> **What the task asks**
All lines below containing "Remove" are to be listed.

> **Records from a data collection**
------------------------
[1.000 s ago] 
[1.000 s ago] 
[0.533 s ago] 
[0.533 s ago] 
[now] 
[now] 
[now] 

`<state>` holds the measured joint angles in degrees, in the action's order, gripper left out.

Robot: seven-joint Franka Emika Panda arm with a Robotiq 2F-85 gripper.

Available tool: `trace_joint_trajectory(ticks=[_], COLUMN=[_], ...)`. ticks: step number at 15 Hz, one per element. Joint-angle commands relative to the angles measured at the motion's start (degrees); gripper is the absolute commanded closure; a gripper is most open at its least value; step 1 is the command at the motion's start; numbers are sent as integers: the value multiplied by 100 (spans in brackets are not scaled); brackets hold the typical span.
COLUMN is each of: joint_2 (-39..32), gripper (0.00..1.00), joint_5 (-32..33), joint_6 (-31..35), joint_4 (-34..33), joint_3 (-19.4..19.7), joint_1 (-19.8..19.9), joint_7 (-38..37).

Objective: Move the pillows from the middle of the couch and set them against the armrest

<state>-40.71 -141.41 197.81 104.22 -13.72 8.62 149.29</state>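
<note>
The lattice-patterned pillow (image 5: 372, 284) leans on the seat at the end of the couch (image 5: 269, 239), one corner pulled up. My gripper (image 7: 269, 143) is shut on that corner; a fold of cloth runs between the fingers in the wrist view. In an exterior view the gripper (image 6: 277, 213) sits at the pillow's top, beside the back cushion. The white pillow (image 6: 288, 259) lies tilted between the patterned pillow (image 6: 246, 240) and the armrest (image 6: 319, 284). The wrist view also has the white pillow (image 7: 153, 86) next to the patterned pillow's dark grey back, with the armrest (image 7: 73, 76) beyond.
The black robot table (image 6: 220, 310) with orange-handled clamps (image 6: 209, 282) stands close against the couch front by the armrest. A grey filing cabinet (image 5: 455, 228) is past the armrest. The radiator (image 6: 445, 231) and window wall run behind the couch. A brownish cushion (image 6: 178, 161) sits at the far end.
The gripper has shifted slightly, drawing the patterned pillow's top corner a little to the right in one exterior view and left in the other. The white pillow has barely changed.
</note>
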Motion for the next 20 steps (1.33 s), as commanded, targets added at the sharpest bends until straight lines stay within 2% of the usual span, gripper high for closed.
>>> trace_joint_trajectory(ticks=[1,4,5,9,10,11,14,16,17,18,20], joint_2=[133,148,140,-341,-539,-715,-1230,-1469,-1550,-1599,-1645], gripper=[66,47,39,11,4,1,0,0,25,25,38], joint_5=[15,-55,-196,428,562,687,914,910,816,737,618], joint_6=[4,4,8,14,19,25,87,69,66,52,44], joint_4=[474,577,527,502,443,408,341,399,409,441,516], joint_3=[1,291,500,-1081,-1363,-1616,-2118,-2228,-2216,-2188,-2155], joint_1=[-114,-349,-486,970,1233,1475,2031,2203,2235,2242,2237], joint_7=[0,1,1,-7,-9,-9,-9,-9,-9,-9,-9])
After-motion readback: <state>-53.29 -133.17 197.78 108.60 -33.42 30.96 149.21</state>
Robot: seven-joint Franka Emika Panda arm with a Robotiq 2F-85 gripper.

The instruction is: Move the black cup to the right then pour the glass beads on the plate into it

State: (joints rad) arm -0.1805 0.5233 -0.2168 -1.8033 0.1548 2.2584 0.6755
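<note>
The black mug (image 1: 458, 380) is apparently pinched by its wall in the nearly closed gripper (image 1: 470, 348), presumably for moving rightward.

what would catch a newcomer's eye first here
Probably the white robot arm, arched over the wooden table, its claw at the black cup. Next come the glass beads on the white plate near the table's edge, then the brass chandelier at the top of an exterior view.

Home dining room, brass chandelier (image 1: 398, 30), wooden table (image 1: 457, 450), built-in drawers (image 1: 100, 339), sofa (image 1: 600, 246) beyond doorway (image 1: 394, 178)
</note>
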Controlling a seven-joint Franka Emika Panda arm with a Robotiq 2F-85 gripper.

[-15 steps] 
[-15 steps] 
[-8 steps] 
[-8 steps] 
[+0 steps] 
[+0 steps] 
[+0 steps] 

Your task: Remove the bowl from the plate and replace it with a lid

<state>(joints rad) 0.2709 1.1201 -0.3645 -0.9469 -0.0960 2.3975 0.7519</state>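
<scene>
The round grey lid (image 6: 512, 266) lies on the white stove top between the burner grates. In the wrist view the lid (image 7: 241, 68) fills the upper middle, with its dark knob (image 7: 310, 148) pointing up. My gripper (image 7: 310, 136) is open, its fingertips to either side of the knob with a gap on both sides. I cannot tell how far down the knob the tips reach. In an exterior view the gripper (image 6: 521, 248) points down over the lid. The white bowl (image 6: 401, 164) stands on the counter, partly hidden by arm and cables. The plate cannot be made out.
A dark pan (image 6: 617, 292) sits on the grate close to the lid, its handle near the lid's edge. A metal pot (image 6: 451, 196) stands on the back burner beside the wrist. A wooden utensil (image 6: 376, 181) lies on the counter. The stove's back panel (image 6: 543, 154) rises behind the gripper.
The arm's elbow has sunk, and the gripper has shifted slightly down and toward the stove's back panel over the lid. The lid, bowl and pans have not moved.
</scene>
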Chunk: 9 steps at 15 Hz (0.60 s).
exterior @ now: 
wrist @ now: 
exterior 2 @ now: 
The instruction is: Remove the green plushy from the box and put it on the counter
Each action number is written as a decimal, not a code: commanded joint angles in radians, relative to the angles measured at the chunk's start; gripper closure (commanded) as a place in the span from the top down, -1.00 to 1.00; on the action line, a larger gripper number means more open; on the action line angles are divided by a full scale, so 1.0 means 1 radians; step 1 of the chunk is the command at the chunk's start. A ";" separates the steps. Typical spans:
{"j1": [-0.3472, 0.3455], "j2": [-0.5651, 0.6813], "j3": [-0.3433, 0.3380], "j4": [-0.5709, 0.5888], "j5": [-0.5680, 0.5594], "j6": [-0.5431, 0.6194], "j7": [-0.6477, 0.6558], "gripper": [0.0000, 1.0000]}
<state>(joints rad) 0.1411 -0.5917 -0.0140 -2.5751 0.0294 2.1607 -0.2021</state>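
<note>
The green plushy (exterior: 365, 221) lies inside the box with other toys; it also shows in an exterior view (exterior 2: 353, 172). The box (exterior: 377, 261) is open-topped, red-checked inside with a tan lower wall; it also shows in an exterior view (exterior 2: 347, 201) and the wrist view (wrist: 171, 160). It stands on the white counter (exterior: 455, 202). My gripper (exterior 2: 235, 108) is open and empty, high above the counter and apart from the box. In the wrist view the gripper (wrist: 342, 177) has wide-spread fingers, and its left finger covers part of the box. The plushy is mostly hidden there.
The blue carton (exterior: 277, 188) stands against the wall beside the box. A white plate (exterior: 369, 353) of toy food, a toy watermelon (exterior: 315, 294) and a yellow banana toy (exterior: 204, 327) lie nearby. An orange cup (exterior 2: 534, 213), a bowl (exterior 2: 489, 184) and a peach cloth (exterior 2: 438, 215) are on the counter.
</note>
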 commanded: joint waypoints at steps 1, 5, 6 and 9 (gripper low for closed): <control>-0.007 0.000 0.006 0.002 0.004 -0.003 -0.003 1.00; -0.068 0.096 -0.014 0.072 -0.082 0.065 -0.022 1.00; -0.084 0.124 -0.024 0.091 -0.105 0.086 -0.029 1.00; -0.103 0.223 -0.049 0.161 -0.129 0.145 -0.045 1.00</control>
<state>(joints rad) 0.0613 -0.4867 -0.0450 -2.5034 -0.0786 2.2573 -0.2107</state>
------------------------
> **Answer below**
Your task: Remove the bowl from the plate and replace it with a lid
The instruction is: Remove the green plushy from the box and put it on the counter

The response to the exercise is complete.